My decision to go into Psychiatry as a professional career was shaped in great part by the events of September 11, 2001. I was a 3rd year medical student studying for Step 2 part of the medical boards exam in Brooklyn at that time, and although I did not personally lose a family member, a relative or a friend in that tragedy, I was deeply moved by the effect of this collective trauma event on the psyche of our society, particularly on those within the 5 boroughs of NYC. I was doing my psychiatry clinical rotation as a medical student at one of the Brooklyn hospitals only 3 months after 911, and all stories from the survivors as well as those affected by the psychological trauma became a major motivator for me to learn about the complexities of human mind and different factors affecting one's resilience, perceptions and attitudes that ultimately shape up one's emotional well-being and the ability to utilize a greater part of one's full potential. I also became interested in learning how to use that knowledge to help individuals overcome adversity and turn proverbial lemons into lemonade.
After earning my MD degree from St. George's University School of Medicine, also "humbly" known among both its alumnae and faculty as "Harvard of the Caribbean" in 2002, I was matched at SUNY Upstate Medical University Psychiatry residency program the following year. Speaking of the resiliency, I began to learn about mental illness from living in the "capital" of Upstate NY's Lake Effect Snow Belt - Syracuse although Buffalo natives would passionately argue they have exclusive bragging rights in that category. However, more importantly I am greatly appreciative of the fact that my residency training was not merely focused on psychiatric medication management as it taught me to embrace and integrate psychotherapy which I firmly believe should carry a greater weight in overall treatment regardless of the diagnoses.

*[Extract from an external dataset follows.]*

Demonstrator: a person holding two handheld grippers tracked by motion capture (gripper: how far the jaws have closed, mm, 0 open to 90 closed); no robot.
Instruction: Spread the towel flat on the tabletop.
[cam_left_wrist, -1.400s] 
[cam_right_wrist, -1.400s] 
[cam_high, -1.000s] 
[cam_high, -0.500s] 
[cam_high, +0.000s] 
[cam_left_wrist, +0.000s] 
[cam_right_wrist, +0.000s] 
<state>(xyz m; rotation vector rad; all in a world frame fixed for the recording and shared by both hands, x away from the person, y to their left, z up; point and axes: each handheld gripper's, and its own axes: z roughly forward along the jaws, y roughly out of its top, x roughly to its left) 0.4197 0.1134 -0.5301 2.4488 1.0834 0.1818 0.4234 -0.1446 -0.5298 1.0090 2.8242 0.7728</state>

In addition to merely learning about CBT, DBT, psychodynamic therapy, etc., we as residents actually had practical training in each one of these treatment modalities.
I have been practicing Psychiatry since 2008, working in various clinical settings starting in Pennsylvania which to this day - with the widespread use of telehealth - remains extremely under-served for example, I was working once a week at an outpatient site in Pike County, PA where besides me, there was only one other psychiatrist - for the whole county. My residency training as well as the clinical experiences such as this taught me to be comfortable working with all age groups. I tend to avoid favoring one particular therapy approach as I always strive to tailor therapy approach to the individual patient's particular circumstances, life situation, etc. Most of my clinical experience has been in the outpatient setting, particularly the community mental health agency. In terms of the patient diagnoses I specialize in treating, in a typical outpatient Psychiatry practice pretty much across all 50 states, anxiety is the primary presenting complaint takes up the largest piece of the proverbial pie chart, and this makes me and my colleagues most experienced in treating anxiety conditions - PTSD, OCD,the GAD, Panic disorder and specific phobias. However, with that said, I always follow 2 main principles in my clinical practice: 1. I am not a big fan of diagnostic labels as I focus primarily on the patient's clinical symptoms since from the practical perspective, the primary factor determining the choice of specific psychotropic medications in every clinical scenario always has to do with the actual symptoms and not the diagnostic labels. It also empowers the patient by letting them see themselves as a unique individual as part of their unique spiritual and emotional makeup, as opposed to merely being a collection of DSM-V diagnostic codes; 2. finally, when it comes to actually prescribing psychiatric medications, my primary goal is to prescribe the lowest number of medications and at their lowest effective doses which, in turn, is also individualized based on multiple factors including medication metabolism. I don't work with anyone actively using "hardcore" drugs on a daily basis andor drinking alcohol heavily as I have no way of monitoring that. I will work with someone using cannabis, even if it's daily, for as long as that patient is at least willing to work on changing the status quo.